WORK TO BE COMPLETED: Exactly the lines from the one with "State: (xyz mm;" through the last line of the listing must be given again.

┌──

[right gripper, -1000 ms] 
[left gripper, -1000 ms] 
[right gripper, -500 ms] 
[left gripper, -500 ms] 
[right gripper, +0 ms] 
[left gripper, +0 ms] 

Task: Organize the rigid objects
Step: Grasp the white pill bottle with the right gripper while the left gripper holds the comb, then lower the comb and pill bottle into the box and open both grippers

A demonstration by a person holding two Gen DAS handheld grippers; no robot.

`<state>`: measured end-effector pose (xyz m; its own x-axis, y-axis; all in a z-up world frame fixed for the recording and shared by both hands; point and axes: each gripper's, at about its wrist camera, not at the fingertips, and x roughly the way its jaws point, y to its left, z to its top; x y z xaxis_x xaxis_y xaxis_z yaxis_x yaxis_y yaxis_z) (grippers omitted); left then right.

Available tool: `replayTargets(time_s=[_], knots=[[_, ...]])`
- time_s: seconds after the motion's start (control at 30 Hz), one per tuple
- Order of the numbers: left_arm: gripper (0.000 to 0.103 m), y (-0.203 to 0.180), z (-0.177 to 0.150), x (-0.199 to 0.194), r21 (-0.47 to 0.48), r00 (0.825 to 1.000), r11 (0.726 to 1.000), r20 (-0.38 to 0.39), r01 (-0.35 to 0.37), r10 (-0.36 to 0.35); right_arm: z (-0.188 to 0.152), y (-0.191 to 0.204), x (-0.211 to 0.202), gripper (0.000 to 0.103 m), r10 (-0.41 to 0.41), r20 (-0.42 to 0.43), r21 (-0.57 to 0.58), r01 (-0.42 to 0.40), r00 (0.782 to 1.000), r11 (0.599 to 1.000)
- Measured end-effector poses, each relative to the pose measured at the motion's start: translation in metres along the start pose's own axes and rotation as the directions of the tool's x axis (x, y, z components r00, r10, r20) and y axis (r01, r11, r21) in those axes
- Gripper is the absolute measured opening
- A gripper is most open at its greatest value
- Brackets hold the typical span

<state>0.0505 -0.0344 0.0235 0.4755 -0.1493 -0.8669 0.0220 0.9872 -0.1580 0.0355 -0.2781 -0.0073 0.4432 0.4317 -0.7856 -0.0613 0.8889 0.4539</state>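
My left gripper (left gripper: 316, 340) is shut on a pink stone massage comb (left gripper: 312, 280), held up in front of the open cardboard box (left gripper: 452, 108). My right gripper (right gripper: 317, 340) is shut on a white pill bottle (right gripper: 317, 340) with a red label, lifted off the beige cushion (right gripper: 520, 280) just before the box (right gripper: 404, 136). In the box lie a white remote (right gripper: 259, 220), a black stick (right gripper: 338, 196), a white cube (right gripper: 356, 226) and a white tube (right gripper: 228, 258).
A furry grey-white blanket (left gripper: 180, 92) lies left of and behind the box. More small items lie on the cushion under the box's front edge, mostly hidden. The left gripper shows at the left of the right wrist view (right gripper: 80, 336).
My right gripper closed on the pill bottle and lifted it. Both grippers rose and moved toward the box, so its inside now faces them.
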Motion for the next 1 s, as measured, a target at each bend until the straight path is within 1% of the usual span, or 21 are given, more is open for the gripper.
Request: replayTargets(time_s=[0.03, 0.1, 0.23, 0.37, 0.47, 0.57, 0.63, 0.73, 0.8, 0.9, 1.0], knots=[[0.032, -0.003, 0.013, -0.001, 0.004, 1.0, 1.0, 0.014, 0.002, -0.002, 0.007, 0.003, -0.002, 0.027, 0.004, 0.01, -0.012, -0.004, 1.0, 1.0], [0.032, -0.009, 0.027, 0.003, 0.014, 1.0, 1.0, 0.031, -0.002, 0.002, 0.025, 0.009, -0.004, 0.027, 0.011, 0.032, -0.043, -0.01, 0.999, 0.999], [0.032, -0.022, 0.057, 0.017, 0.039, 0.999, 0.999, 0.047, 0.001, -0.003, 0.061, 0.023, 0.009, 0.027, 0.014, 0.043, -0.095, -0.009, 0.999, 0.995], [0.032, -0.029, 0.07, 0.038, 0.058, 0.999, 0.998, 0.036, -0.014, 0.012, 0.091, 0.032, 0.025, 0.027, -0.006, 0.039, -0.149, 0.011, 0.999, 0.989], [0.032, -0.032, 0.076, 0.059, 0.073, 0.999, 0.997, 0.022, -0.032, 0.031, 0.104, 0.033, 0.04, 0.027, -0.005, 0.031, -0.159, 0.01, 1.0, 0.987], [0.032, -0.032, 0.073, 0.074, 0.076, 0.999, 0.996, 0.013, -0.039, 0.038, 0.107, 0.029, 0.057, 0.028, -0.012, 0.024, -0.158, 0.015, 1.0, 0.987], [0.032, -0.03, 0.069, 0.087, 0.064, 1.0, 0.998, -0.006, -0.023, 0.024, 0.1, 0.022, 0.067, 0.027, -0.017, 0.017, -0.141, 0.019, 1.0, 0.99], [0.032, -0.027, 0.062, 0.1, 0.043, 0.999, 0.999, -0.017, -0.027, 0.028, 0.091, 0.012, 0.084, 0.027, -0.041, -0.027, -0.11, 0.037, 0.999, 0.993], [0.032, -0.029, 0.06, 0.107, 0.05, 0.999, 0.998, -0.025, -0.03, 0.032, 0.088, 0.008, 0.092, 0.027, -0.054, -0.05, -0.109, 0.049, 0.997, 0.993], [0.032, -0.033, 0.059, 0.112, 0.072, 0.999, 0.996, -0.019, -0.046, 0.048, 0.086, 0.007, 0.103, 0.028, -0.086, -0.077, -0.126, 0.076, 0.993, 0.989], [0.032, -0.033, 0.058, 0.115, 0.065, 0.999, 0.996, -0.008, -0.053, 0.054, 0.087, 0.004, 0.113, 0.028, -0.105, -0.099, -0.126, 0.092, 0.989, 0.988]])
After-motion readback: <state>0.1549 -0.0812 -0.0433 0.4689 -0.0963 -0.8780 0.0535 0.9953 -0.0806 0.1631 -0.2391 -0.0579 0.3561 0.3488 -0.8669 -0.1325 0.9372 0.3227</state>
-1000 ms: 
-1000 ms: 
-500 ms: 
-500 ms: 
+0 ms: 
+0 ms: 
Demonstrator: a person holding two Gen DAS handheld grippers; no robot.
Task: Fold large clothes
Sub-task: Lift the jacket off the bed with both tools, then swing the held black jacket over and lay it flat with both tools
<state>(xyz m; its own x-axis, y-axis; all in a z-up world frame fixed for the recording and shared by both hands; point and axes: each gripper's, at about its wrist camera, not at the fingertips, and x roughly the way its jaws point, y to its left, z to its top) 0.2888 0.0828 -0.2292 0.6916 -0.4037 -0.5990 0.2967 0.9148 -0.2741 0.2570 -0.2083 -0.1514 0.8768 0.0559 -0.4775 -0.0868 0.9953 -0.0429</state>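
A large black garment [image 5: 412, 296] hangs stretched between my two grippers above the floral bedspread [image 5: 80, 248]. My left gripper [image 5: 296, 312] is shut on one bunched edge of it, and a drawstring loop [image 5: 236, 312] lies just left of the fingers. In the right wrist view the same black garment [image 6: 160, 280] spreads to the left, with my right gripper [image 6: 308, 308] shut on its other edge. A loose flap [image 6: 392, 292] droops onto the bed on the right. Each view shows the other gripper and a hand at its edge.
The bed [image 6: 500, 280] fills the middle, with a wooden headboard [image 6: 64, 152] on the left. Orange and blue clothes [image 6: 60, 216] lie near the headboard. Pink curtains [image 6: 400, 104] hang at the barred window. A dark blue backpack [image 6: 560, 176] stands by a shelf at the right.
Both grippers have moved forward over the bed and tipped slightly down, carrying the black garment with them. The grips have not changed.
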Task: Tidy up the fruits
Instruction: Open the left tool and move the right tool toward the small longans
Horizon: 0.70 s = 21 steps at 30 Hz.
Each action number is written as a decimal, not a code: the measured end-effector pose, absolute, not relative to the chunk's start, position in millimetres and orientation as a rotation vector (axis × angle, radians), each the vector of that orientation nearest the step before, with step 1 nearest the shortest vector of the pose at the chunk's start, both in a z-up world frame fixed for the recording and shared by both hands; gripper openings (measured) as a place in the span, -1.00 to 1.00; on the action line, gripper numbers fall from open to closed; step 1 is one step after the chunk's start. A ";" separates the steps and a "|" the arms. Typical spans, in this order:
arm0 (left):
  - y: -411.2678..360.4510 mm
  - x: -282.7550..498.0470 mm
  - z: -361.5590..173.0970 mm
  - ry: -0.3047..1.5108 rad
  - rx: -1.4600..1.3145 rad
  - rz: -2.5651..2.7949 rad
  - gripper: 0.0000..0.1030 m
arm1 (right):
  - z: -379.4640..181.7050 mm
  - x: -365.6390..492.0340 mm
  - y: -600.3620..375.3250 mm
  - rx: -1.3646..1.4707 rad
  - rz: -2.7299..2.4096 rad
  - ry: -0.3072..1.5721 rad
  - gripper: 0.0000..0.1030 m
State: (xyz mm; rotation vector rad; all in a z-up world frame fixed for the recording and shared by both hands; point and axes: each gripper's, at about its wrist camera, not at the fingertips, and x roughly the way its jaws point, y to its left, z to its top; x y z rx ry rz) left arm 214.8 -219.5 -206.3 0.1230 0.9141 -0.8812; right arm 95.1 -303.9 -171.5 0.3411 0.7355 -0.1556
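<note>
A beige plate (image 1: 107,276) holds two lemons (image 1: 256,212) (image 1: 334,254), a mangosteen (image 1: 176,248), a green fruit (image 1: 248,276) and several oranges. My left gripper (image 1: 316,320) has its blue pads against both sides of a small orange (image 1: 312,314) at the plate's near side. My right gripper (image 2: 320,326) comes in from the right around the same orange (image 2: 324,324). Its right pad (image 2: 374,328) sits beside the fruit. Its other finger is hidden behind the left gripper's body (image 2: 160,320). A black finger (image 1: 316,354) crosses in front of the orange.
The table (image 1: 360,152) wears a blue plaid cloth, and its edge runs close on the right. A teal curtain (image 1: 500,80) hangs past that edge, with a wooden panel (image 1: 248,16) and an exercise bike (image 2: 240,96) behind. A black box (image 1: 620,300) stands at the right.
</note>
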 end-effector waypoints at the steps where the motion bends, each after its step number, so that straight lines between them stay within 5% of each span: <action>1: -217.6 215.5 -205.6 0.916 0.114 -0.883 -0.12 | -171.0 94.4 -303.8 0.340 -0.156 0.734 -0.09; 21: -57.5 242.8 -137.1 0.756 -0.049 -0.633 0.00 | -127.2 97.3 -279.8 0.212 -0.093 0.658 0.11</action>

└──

WRITTEN ANSWER:
State: (xyz mm; rotation vector rad; all in a z-up world frame fixed for the recording and shared by both hands; point and axes: each gripper's, at about its wrist camera, not at the fingertips, and x roughly the way its jaws point, y to its left, z to its top; x y z rx ry rz) left arm 214.8 -219.5 -206.3 0.1230 0.9141 -0.8812; right arm 95.1 -303.9 -171.5 0.3411 0.7355 -0.1556
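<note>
A beige plate (image 1: 107,276) holds two lemons (image 1: 256,212) (image 1: 334,254), a mangosteen (image 1: 176,248), a green fruit (image 1: 248,276) and several oranges. My left gripper (image 1: 316,320) has its blue pads against both sides of a small orange (image 1: 312,314) at the plate's near side. My right gripper (image 2: 320,326) comes in from the right around the same orange (image 2: 324,324). Its right pad (image 2: 374,328) sits beside the fruit. Its other finger is hidden behind the left gripper's body (image 2: 160,320). A black finger (image 1: 316,354) crosses in front of the orange.
The table (image 1: 360,152) wears a blue plaid cloth, and its edge runs close on the right. A teal curtain (image 1: 500,80) hangs past that edge, with a wooden panel (image 1: 248,16) and an exercise bike (image 2: 240,96) behind. A black box (image 1: 620,300) stands at the right.
</note>
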 end-effector waypoints at the steps where the motion bends, each after its step number, so that straight lines between them stay within 5% of each span: <action>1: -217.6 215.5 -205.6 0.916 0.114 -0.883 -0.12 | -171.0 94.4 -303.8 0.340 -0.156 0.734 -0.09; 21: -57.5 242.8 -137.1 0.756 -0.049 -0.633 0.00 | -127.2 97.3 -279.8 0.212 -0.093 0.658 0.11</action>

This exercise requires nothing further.